### Problem
Each line that includes "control" must be copied from the records.

-------- The input

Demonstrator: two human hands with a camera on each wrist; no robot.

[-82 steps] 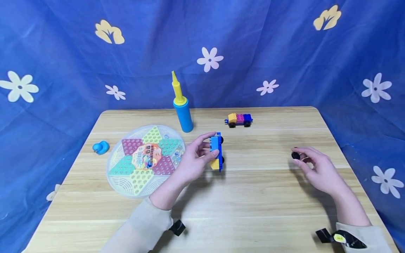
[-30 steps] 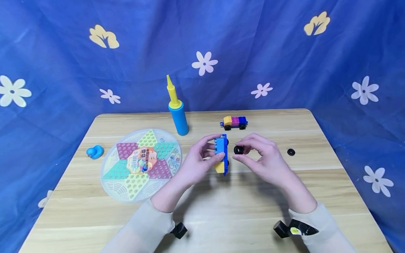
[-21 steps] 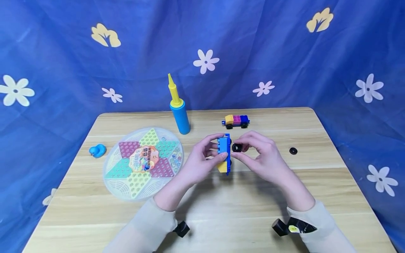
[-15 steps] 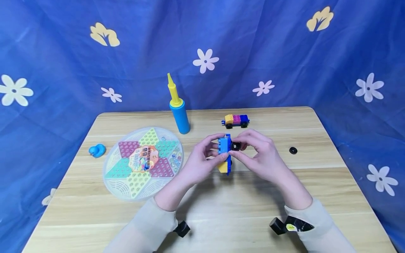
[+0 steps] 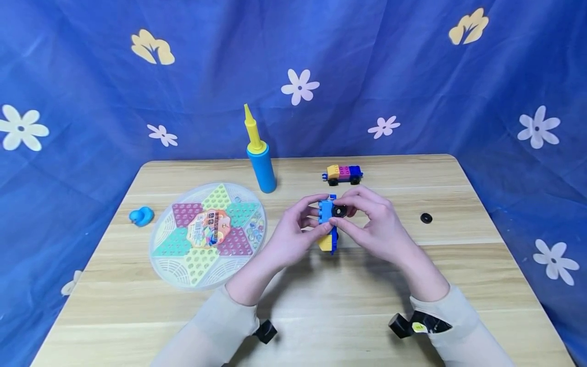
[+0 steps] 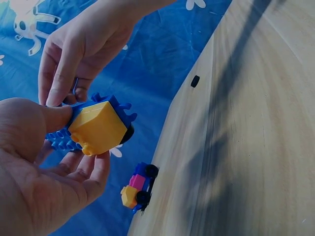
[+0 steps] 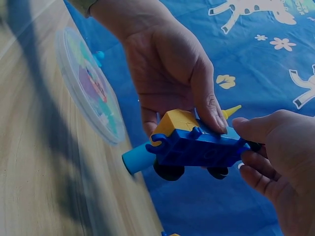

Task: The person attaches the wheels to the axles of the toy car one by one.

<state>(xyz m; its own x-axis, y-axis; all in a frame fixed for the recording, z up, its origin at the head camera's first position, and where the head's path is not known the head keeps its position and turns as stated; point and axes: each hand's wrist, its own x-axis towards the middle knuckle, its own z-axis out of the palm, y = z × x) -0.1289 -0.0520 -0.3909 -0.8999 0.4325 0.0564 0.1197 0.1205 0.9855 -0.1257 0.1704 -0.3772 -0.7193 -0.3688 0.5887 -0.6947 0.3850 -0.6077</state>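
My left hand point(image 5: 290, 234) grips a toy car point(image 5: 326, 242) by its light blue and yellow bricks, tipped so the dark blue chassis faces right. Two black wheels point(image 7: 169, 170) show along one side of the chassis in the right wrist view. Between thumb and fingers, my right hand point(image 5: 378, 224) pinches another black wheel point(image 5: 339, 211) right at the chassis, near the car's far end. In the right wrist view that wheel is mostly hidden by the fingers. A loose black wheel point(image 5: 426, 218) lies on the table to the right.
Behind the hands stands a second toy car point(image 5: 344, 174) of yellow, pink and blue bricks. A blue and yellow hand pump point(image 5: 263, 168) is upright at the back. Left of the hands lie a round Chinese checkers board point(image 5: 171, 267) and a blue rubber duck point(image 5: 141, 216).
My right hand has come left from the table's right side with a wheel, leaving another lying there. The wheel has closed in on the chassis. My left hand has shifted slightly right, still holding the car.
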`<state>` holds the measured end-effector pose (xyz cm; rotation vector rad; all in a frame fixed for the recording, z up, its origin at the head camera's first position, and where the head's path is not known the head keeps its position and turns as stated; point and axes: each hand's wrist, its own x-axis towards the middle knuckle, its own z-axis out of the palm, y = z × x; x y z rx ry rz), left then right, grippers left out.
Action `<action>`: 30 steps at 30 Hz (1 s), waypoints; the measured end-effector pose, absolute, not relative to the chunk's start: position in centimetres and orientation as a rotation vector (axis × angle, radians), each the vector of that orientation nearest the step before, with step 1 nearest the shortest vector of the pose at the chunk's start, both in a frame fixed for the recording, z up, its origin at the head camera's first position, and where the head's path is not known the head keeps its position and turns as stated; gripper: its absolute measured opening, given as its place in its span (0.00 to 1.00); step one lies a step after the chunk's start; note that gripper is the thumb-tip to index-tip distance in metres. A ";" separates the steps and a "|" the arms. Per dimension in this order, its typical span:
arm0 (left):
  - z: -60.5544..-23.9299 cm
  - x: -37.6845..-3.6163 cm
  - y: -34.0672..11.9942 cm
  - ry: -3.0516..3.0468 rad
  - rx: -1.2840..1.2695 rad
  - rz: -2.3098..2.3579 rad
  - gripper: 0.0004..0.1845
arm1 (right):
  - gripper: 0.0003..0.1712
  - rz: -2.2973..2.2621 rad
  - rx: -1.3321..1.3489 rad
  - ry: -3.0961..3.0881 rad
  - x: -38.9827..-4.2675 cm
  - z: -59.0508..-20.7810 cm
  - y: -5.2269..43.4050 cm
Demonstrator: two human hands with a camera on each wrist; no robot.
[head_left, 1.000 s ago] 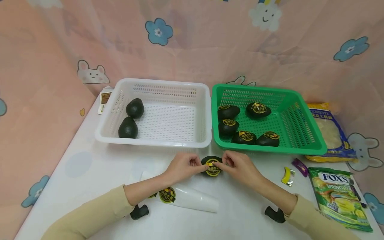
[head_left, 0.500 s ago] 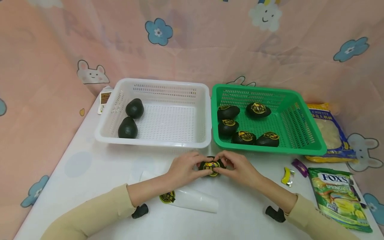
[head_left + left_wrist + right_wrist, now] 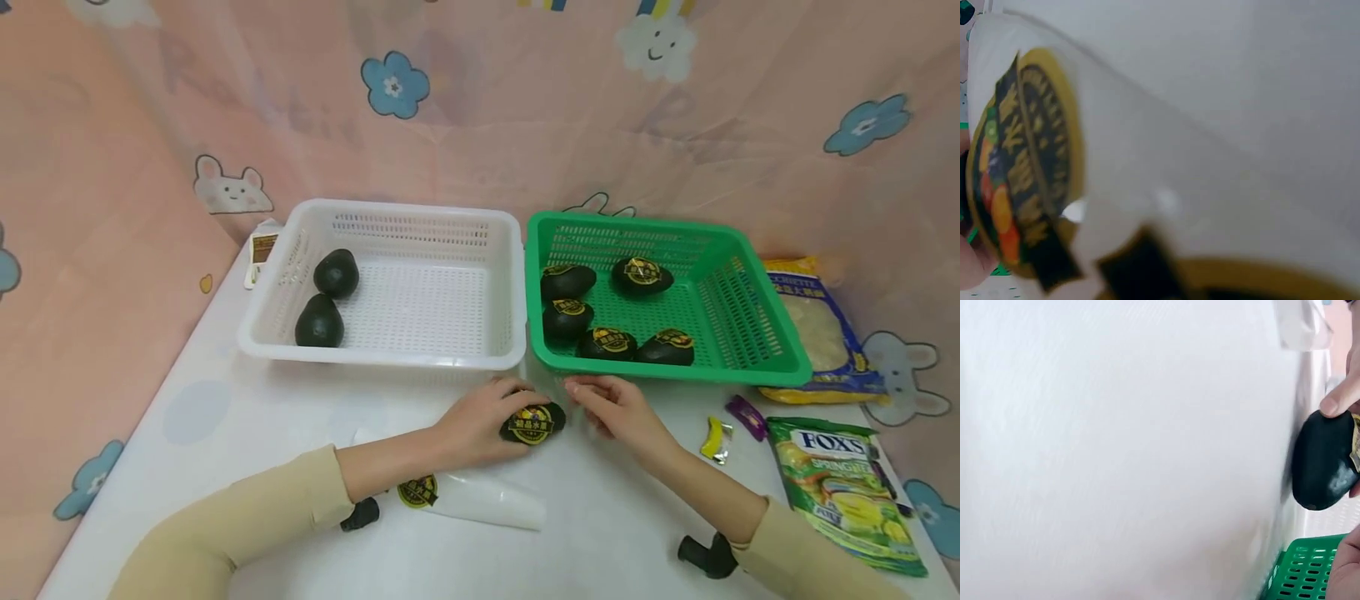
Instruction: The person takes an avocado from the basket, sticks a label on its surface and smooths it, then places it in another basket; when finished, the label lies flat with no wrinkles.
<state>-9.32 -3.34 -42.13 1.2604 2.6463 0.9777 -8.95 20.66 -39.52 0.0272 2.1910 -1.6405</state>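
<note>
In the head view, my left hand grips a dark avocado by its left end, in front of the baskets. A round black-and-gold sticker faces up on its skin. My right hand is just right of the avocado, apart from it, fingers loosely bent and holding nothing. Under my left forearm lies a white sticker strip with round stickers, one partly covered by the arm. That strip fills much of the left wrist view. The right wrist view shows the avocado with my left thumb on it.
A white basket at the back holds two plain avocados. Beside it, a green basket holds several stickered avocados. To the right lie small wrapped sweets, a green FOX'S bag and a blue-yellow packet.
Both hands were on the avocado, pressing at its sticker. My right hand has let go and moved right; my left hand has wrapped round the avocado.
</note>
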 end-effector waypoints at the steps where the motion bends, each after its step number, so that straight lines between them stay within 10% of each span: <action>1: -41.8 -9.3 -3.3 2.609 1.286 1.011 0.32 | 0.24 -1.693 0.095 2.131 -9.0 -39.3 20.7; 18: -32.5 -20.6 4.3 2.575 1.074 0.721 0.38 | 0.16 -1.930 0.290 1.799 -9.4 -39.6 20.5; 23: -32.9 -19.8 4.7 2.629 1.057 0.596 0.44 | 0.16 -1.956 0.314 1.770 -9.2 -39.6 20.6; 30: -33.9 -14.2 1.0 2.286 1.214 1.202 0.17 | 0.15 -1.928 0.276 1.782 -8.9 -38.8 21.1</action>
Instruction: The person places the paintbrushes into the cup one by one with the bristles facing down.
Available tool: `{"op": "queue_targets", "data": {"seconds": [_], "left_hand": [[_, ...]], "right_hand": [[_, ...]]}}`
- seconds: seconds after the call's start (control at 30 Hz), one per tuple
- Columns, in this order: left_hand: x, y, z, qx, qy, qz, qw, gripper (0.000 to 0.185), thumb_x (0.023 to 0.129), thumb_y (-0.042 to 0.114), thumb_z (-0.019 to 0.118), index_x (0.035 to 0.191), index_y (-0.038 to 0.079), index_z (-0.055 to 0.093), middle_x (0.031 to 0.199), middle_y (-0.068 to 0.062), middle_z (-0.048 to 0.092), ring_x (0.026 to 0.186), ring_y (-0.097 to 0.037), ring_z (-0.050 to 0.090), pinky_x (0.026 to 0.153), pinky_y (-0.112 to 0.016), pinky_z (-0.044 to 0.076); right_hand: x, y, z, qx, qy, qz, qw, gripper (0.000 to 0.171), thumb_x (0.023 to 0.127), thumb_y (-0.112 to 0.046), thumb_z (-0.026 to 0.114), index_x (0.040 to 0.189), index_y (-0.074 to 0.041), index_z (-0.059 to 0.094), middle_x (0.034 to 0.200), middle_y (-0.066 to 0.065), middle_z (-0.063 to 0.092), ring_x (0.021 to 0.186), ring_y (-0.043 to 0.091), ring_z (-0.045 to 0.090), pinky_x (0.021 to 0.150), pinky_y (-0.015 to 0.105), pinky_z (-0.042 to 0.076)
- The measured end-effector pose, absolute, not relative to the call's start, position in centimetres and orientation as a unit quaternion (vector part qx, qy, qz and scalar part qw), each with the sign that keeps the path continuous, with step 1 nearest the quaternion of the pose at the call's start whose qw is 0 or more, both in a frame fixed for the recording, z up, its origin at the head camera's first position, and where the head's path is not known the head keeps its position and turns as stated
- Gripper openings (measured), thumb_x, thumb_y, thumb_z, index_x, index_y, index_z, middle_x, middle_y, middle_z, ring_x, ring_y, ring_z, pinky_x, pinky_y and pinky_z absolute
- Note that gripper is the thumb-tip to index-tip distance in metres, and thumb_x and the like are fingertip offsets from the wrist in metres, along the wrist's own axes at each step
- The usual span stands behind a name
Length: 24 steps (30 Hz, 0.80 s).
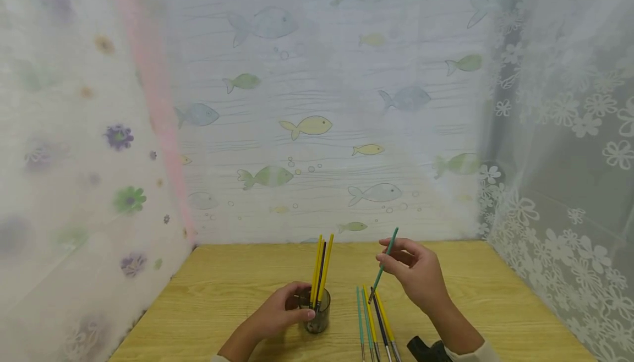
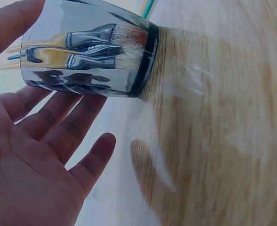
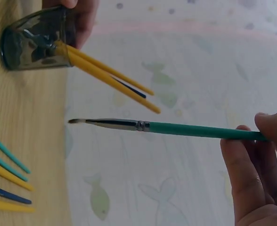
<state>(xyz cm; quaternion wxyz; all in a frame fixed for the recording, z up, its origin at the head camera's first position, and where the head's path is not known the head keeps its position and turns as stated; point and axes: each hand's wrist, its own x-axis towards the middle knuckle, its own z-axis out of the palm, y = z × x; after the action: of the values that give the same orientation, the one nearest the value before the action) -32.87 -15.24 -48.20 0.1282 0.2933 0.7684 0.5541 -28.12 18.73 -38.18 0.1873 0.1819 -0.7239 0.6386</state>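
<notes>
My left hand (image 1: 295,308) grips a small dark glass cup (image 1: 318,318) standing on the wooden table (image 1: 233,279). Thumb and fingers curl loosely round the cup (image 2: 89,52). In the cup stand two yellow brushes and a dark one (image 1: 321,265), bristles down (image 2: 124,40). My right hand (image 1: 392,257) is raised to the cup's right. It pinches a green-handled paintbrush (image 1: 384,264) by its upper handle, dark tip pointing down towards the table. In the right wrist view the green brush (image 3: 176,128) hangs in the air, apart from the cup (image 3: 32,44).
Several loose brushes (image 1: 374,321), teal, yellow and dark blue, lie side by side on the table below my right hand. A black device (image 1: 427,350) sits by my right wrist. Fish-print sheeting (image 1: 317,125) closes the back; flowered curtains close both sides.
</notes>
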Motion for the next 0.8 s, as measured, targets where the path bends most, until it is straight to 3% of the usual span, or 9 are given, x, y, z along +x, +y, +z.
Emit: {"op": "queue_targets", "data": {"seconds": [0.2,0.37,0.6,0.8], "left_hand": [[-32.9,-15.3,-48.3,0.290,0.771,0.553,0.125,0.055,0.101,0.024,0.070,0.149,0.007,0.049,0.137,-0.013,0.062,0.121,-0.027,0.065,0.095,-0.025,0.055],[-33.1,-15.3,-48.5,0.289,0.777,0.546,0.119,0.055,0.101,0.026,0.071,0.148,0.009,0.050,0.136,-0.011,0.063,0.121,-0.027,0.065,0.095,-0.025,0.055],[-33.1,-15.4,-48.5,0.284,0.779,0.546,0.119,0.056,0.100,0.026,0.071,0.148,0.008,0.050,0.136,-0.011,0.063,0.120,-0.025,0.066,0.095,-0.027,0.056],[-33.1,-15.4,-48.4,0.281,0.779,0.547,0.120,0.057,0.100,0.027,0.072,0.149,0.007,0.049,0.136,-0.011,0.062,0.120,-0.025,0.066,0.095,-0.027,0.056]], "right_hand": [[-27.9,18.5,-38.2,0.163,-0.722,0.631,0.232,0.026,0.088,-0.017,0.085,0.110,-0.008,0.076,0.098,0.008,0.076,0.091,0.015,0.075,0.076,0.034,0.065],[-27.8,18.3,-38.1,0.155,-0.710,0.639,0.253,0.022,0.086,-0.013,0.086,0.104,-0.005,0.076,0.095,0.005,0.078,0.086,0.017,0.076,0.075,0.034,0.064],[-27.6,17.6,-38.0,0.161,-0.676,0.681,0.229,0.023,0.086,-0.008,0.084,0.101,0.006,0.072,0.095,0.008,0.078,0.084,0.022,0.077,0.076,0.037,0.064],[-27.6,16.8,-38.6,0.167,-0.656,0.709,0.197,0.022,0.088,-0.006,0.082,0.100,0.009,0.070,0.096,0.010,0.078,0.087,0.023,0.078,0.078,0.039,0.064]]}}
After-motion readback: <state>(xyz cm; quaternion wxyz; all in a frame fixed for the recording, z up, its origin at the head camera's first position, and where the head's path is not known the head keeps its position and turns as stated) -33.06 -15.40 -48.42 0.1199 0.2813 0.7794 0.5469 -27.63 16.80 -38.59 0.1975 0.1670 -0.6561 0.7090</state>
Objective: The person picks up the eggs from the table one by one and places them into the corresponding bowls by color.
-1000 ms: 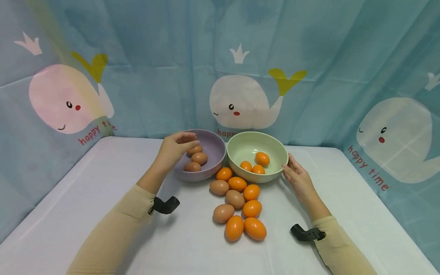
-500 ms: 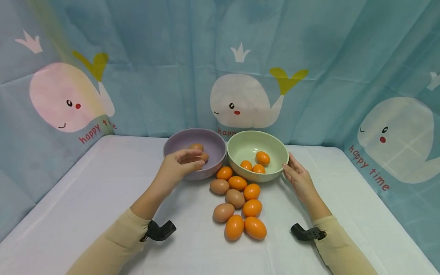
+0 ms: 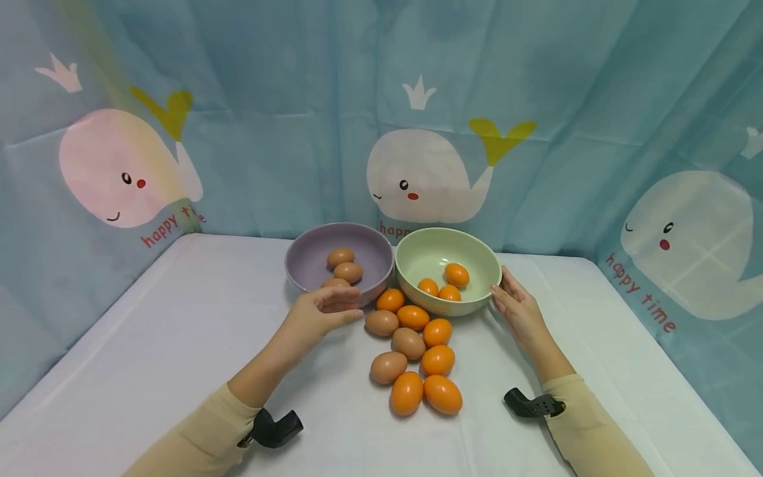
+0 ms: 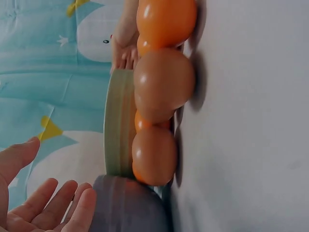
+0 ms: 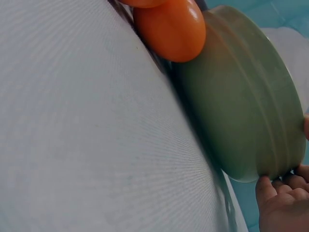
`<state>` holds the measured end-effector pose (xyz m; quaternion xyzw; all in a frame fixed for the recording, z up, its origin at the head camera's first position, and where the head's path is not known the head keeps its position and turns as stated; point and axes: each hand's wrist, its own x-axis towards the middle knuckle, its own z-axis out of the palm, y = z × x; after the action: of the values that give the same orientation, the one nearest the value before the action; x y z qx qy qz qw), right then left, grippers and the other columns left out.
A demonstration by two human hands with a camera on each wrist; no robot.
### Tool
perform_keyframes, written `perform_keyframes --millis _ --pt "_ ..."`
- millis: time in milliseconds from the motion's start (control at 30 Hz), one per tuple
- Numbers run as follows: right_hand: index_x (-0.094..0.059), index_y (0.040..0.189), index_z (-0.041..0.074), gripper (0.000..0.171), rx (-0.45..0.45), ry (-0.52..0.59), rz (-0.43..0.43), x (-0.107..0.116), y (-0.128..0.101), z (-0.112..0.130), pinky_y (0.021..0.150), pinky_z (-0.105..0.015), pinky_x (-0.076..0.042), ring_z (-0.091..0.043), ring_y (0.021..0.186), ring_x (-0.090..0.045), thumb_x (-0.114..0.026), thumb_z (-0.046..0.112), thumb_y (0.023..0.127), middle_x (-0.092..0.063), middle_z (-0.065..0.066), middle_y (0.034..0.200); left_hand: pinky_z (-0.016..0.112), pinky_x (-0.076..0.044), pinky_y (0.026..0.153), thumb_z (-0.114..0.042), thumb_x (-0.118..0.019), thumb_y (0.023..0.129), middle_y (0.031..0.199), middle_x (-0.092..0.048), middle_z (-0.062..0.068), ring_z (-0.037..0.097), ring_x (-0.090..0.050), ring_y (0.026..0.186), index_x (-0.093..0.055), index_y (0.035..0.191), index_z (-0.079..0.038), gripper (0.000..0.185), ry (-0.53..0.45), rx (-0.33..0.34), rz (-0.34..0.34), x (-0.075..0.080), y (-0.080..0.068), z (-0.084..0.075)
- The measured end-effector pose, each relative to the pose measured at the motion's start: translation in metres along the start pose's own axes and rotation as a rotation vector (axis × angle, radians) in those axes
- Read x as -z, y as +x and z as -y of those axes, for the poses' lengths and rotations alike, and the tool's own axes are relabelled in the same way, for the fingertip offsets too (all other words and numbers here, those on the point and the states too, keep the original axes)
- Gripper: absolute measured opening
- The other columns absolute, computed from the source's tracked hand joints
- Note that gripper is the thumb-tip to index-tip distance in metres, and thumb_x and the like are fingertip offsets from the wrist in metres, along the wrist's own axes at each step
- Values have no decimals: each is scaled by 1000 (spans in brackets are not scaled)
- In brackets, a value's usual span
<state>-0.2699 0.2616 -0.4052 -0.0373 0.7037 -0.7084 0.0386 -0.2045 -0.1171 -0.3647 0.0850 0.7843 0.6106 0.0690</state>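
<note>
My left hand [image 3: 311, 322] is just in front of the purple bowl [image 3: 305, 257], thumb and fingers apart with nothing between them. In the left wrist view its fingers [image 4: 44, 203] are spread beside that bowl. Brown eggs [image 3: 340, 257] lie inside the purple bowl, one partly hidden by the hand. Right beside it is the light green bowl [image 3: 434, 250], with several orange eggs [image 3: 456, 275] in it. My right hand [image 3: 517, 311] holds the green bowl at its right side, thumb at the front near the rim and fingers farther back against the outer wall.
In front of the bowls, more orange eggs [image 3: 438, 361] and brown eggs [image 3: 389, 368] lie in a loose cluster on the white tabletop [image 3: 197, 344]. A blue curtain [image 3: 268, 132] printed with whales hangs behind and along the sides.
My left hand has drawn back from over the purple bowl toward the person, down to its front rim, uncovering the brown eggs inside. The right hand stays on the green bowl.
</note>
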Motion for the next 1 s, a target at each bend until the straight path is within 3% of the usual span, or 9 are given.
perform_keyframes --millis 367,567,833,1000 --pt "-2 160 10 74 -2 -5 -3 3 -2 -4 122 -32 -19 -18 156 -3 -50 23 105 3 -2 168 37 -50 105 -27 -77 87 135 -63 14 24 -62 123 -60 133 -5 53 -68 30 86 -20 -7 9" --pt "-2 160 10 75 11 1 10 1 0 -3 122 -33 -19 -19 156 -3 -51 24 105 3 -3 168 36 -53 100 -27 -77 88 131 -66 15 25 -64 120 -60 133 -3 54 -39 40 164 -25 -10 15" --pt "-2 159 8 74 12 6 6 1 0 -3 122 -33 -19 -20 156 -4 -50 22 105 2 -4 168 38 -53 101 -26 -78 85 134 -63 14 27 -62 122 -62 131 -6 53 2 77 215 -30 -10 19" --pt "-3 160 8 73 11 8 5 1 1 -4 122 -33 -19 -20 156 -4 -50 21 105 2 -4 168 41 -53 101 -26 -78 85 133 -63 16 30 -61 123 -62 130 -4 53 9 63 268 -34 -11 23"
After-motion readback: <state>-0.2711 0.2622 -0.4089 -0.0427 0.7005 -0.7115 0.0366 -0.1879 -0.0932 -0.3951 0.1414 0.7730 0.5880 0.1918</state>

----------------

### Written response
- seconds: seconds after the call's start (control at 30 Hz), one per tuple
- millis: time in milliseconds from the motion's start (control at 30 Hz), one per tuple

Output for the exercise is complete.